The Night Circus
It all started when I’d been seeing things about Erin Morgenstern’s The Night Circus on the internet, and I’m not entirely sure I knew anything more about it than it had something to do with a night circus, the cover was awesome, and I lot of people I know were interested in it. Then BookTrib hosted a giveaway for a chance to win The Night Circus, and I entered, not really expecting much because I am not one of Those People who regularly wins contests and giveaways, so imagine my surprise when I received an email from BookTrib telling me that I HAD won! For a book I really wanted! Yay books! For free!

Then began the waiting. And the waiting. And the WAITING. To be fair, I only waited for the book about four or five weeks, which is not really that long of a time to wait for book which you are getting for FREE, but DANG, it felt like FOR-EV-ER. Finally, finally, FINALLY, it came on a UPS truck, in a fairly mangled package, and I immediately reported it’s arrival to the internet. Unfortunately, I still had about six library books sitting on my shelf that I needed to finish before reading anything I owned. So it sat on my dining room table, looking lovely and immensely readable. I will admit, having this book sit staring at me day after day gave me a pretty good incentive for finish all my library books. I read like a person possessed! Until I finished the Pirate Captain’s Daughter on Friday, the last of all my library books, and I allowed myself to pick up The Night Circus. I’m so glad I did.

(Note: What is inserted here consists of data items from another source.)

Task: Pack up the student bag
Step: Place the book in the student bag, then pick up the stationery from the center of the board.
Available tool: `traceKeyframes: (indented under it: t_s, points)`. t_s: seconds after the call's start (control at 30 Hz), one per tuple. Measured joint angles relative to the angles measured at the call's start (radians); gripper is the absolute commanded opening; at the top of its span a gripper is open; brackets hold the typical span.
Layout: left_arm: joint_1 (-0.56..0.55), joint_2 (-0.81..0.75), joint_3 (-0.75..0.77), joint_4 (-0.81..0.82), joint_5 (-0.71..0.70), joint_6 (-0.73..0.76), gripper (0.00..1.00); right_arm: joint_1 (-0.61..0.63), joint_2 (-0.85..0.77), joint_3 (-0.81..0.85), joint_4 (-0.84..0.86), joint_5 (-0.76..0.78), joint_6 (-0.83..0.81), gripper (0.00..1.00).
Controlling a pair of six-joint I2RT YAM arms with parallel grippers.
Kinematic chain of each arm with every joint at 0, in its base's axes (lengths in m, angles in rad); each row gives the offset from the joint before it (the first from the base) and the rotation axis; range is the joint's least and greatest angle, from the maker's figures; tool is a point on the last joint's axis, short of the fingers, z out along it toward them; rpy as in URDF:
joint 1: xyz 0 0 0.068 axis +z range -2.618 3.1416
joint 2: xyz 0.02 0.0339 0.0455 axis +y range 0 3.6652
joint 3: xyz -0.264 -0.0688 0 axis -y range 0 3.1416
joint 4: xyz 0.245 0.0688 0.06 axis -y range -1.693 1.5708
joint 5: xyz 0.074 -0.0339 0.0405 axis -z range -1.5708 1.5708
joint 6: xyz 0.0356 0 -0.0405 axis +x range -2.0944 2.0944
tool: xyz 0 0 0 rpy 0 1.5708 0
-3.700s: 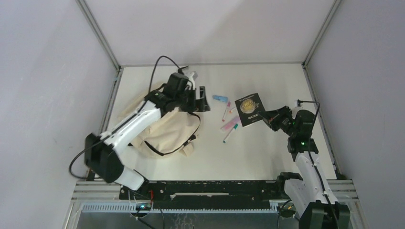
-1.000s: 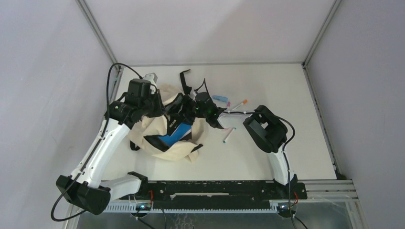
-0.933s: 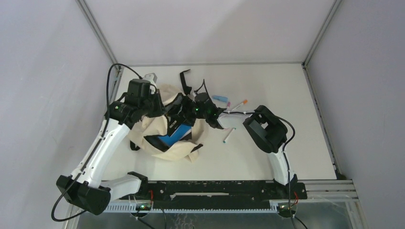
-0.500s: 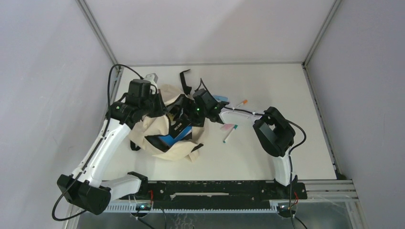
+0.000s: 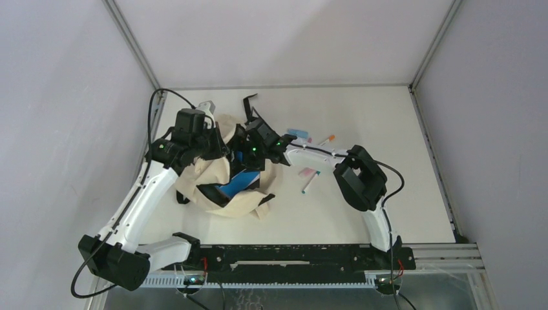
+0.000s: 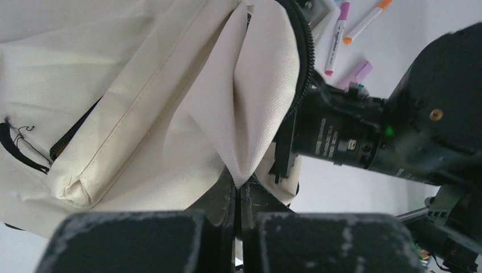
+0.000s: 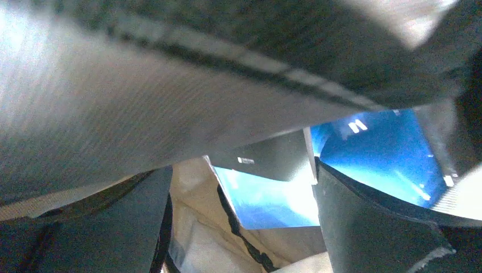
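The student bag (image 5: 223, 194), cream fabric with black straps, lies left of centre with its mouth held open. My left gripper (image 5: 218, 147) is shut on a fold of the bag's opening flap (image 6: 244, 136) and holds it up; its jaws pinch the cloth at the fold's tip. My right gripper (image 5: 247, 154) sits at the bag's mouth, open, with nothing between its fingers (image 7: 364, 227). Inside the bag lie a blue book (image 7: 267, 202) (image 5: 238, 183) and a black book (image 7: 267, 159). The cream lining (image 7: 199, 244) shows below them.
Several markers lie on the table right of the bag: a pink and a green one (image 5: 309, 175), an orange-tipped one (image 5: 327, 138) and a blue object (image 5: 297, 132). Black bag straps (image 5: 249, 108) trail behind the bag. The right arm's elbow (image 5: 358, 177) hangs over the markers.
My right gripper has opened fully and shifted left and toward the far side at the bag's mouth. The left gripper keeps its hold on the flap.
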Motion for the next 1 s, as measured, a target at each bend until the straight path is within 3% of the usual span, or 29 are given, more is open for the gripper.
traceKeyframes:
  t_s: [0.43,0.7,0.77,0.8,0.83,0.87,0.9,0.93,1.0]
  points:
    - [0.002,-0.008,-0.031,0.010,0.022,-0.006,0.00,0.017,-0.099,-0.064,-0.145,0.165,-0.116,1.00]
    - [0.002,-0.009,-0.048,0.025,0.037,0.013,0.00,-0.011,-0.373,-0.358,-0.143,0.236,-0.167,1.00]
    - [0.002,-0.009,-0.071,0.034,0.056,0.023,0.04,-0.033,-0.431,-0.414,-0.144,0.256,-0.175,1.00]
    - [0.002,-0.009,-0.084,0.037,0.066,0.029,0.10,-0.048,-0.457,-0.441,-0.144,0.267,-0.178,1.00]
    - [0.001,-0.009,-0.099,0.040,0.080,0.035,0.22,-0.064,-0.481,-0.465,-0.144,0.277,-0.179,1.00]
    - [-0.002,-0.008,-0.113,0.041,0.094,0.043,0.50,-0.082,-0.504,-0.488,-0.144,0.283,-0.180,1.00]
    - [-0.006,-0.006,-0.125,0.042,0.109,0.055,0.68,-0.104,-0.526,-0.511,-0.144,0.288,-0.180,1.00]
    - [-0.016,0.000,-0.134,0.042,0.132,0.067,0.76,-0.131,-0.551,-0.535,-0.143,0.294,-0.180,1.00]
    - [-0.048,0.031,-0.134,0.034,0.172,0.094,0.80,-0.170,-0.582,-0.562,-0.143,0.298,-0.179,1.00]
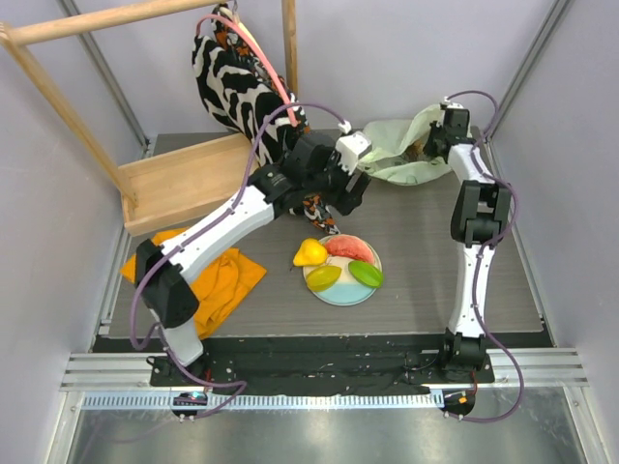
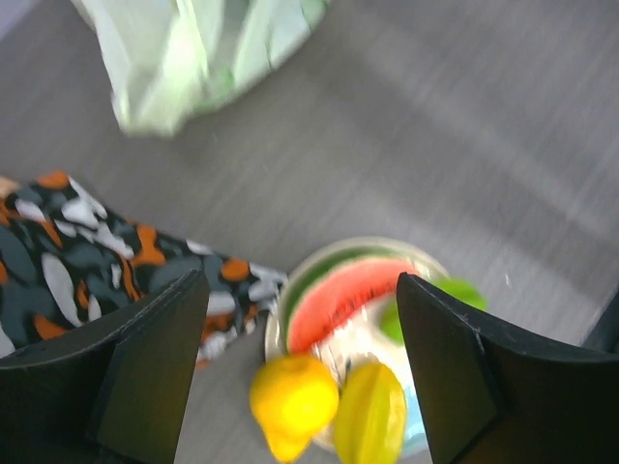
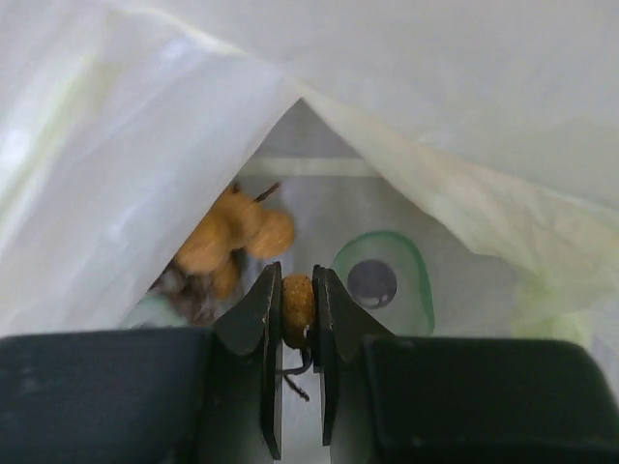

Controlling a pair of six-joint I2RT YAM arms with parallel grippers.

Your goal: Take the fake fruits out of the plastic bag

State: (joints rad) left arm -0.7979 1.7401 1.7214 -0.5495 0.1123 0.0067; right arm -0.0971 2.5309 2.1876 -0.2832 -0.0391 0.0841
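Note:
The pale-green plastic bag (image 1: 398, 155) lies at the back right of the table; it also shows in the left wrist view (image 2: 193, 48). My right gripper (image 1: 427, 145) reaches into its mouth. In the right wrist view it (image 3: 298, 307) is shut on one brownish grape, with the rest of the grape bunch (image 3: 227, 242) just beyond, inside the bag. A yellow pear (image 1: 309, 252), watermelon slice (image 1: 350, 247), yellow oval (image 1: 323, 277) and green oval (image 1: 367, 274) sit on or against the plate (image 1: 340, 294). My left gripper (image 1: 348, 198) (image 2: 302, 285) hangs open and empty above the plate.
A zebra-patterned cloth bag (image 1: 237, 82) hangs from a wooden frame at the back. A wooden tray (image 1: 184, 179) stands at the left. An orange cloth (image 1: 218, 275) lies front left. A dark spotted cloth (image 2: 87, 242) lies under my left arm.

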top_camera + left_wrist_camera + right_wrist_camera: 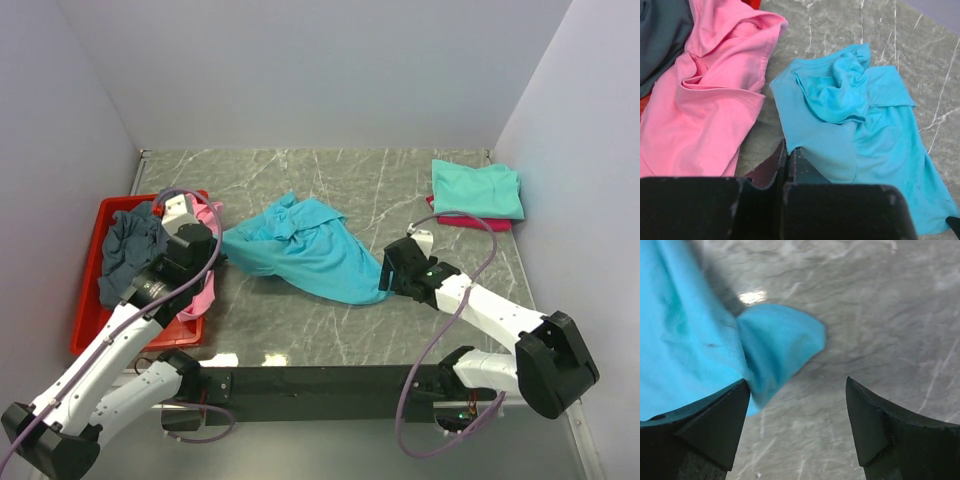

I LOVE this book. Strictly speaking, I do believe this book is considered Adult Fiction, but it has major Young Adult crossover appeal (and I would almost certainly include it in a YA collection were I in charge of such things). It’s magical. Set at the turn of the 20th century-ish, this is a story about a challenge between two magicians in which their proteges try to out do each other in a game of skill, and the setting for the game is Le Cique des Reves, the Circus of Dreams, which arrives unannounced at each destination and is only open from sunset to sunrise. The story is comprised of short second person descriptions of the circus from the perspective of an attendee, chapters about the magician’s challenge and the players, and chapters set several years later which describe a boy named Bailey’s experiences with the circus. By the end of the novel the chapters about the challenge and the chapters about Bailey have come together to create a really rich, full story.

I love the story in this book, for sure, but I also adore the language Morgenstern uses. It’s no secret that books with lovely, descriptive tones really appeal to me, which is the main reason why I enjoyed Atonement and East of Eden so much, despite not much happening in either book, and this book has that same tonal quality in additional to an intriguing plot. Morgenstern really manages to create a dreamlike, magical aura throughout the entire novel, while never veering off into a descriptive wonderland where the reader is left with beautifully worded settings and characteristics but no story, no MEAT, to go along with it. She creates a world in which I truly wish I lived; a circus which I long to visit.

I can’t recommend this book highly enough for anyone interested in magicians or circuses or the late 1800’s or beautiful prose or romance or precocious twins or kittens. I really do think there’s something in this book that will appeal to just about anyone, and I highly encourage everyone to check it out.